За тринадцать лет до этого герцог Йоркский впервые поднялся по двум лестничным пролетам в кабинет Лога по адресу Харли-стрит, 146. Так начались отношения, изменившие жизнь обоих мужчин. Сначала герцог очень не хотел идти. Он успел перевидать уже немало так называемых специалистов — кто-то не поленился подсчитать, что целых девять. Но все как один оказались шарлатанами, их странные методы лишь усиливали злость и досаду Георга всякий раз, когда надо было говорить, а у него ничего не выходило. Окружающие привыкли к тому, что между собой называли его «закидонами», — вспышкам бурного гнева, пугающей ярости. Но жена, принимая его злость и досаду очень близко к сердцу, настояла: пусть все-таки последний раз попробует.
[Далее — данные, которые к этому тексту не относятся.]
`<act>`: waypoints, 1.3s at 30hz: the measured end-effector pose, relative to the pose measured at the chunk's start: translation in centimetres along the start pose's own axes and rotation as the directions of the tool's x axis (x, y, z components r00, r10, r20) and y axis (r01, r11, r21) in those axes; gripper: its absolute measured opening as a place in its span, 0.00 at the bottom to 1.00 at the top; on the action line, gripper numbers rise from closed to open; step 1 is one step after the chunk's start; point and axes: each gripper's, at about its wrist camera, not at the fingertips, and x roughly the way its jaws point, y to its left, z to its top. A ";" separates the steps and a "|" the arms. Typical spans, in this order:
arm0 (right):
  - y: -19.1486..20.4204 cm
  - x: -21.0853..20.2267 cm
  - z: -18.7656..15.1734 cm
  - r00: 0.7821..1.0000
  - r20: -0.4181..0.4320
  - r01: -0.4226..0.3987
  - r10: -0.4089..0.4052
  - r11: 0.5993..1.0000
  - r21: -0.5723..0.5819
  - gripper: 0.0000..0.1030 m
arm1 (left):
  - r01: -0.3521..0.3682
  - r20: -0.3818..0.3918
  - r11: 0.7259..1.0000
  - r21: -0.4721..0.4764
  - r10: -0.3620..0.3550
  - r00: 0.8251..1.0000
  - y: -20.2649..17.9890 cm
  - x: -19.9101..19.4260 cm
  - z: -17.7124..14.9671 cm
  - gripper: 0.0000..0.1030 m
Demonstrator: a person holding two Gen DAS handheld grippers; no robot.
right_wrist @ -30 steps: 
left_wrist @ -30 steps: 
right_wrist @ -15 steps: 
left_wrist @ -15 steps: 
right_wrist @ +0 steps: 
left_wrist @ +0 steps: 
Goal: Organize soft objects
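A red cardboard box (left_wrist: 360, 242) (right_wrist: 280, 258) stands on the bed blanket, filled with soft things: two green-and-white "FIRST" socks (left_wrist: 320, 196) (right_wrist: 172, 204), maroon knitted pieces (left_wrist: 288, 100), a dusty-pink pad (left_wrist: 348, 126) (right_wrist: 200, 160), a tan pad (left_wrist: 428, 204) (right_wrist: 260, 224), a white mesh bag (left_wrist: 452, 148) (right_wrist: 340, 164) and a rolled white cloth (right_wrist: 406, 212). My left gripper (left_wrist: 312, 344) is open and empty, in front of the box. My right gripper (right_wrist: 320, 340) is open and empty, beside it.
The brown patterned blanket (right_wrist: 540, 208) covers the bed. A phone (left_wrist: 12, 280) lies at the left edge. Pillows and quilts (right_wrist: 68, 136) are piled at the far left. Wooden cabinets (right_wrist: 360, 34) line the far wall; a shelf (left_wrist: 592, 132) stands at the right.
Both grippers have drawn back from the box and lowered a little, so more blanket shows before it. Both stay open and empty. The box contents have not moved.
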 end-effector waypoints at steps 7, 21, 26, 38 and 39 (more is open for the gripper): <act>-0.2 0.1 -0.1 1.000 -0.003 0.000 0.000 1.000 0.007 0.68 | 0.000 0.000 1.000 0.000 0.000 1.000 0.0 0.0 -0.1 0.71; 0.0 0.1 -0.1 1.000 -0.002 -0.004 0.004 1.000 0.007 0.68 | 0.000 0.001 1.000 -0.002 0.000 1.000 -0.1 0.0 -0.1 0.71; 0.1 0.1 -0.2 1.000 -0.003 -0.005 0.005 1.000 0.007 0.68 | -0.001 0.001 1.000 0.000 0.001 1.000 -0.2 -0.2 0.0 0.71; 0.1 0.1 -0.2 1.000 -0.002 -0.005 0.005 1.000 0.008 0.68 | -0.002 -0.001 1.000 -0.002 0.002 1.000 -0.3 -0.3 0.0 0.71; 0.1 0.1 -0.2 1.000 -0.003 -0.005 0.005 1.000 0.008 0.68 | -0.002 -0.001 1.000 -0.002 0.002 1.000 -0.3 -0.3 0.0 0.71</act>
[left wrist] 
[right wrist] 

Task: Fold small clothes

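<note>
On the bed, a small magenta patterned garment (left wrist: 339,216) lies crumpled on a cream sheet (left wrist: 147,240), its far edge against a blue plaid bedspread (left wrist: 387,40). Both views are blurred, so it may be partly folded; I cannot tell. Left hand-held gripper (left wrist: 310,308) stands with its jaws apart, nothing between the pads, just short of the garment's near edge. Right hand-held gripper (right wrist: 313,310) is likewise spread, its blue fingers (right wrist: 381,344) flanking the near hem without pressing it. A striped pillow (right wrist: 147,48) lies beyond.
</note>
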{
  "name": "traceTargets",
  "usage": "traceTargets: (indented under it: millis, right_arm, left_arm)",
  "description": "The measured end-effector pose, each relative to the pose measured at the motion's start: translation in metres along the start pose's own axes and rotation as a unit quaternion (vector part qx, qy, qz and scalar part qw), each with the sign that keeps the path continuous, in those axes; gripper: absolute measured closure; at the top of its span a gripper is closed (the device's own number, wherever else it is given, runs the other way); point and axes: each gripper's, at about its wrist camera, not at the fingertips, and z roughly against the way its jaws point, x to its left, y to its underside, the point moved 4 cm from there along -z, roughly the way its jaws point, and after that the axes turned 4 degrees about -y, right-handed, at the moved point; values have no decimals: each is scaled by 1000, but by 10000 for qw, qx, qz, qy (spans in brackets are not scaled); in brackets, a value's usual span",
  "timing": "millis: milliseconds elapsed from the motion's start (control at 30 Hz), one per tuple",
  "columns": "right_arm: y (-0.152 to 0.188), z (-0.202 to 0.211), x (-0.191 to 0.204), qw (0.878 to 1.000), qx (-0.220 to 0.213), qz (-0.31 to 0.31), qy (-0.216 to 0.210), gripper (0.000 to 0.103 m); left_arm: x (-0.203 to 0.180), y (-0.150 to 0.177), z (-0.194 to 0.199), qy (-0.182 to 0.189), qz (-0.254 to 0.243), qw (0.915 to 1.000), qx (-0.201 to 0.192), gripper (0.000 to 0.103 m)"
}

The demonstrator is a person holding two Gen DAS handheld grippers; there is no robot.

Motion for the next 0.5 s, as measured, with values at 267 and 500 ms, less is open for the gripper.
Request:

Из своей родной Австралии Лог прибыл в Лондон в 1924 году на пароходе «Хобсонз Бэй», принадлежавшем компании Commonwealth and Dominion Line, вместе с изящной, как статуэтка, женой Миртл и тремя сыновьями: пятнадцатилетним Лори, десятилетним Валентином и трехлетним Энтони. Плыли полтора месяца в каюте третьего класса. Незадолго до своего сорокапятилетия Лог начал работать логопедом не только в своей родной Аделаиде, но и по всей Австралии. Тогда эта наука делала еще самые первые шаги; как и многие его коллеги, Лог не имел ни медицинского, ни другого университетского образования, ни хоть какой-нибудь формальной практической подготовки. Он учился ораторскому мастерству и подвизался на любительской сцене. Но приобретенные навыки Лайонел обратил на пользу австралийским солдатам, которые с трудом говорили, став жертвами газовых атак на фронтах Первой мировой войны. Оказалось, что его методы хорошо помогают и заикам; в их числе был молодой журналист Кит Мердок, отец будущего медиамагната, Руперта.